- _WORK ITEM_
Your answer should consist of each line below that includes the word "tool".

Start of COLLECTED MATERIAL

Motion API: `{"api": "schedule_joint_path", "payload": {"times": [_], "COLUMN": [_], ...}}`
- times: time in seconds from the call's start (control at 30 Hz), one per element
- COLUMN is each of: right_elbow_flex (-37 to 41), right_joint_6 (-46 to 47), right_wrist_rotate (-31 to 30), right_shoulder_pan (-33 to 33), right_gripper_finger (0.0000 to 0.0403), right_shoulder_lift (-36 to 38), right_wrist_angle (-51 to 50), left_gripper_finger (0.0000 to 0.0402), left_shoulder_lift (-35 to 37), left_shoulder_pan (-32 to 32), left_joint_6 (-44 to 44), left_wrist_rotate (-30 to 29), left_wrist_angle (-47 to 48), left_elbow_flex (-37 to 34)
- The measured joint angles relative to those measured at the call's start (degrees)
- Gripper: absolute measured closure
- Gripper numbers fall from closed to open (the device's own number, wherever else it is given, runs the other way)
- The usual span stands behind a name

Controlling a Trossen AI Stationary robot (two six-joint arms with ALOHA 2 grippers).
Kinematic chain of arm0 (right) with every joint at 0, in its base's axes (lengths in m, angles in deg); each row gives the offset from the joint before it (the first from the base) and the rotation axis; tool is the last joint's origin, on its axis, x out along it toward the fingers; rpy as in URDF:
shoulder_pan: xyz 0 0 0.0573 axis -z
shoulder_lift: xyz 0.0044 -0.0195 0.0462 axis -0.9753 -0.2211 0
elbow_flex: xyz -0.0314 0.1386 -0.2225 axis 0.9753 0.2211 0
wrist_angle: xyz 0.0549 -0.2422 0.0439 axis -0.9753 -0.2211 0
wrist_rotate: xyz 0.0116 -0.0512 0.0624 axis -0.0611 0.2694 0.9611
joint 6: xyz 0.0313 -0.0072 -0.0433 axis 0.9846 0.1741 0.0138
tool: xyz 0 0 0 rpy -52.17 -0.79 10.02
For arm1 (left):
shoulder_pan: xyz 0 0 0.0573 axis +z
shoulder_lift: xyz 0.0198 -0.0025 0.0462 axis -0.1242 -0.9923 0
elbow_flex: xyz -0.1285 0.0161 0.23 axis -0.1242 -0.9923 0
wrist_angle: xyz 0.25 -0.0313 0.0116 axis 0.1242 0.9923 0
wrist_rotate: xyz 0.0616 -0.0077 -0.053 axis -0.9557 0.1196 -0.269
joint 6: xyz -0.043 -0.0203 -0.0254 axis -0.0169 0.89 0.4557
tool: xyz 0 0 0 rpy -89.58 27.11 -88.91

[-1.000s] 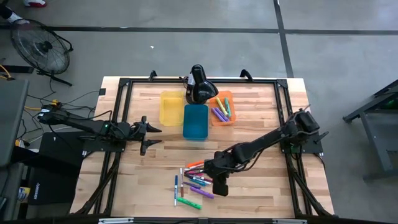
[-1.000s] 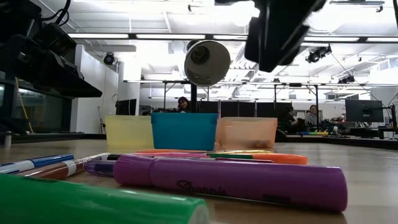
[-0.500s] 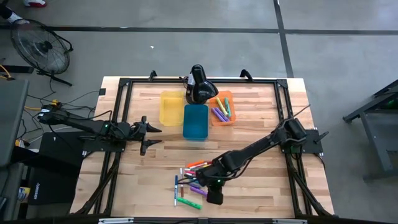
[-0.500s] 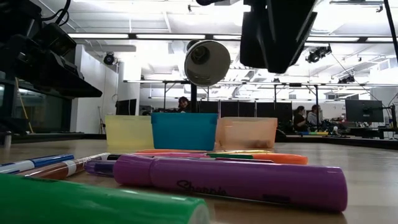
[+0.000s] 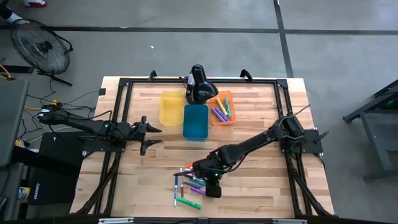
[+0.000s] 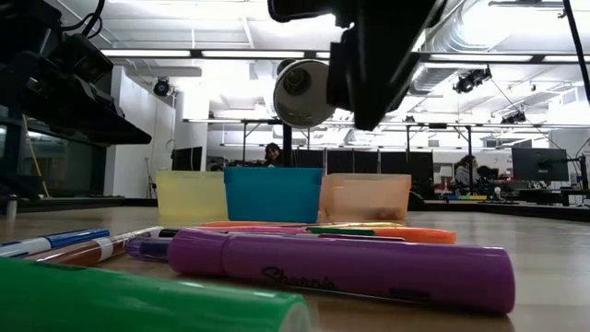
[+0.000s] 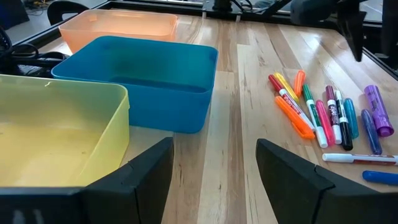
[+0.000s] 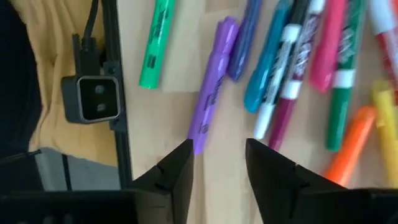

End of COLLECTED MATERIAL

- _EXPECTED ANSWER_
Kinematic chain of arm0 (right) with every joint at 0, in its base's axes (lengths in m, angles in deg); each row gives the offset from the joint before it (the first from the base) and the rotation axis; tool is the last joint's origin, on its axis, x out along it toward the fingers; rpy as in URDF:
tool: xyz 0 0 0 rpy -52.17 -0.79 10.02
tool: xyz 0 0 0 rpy -89.58 27.11 -88.91

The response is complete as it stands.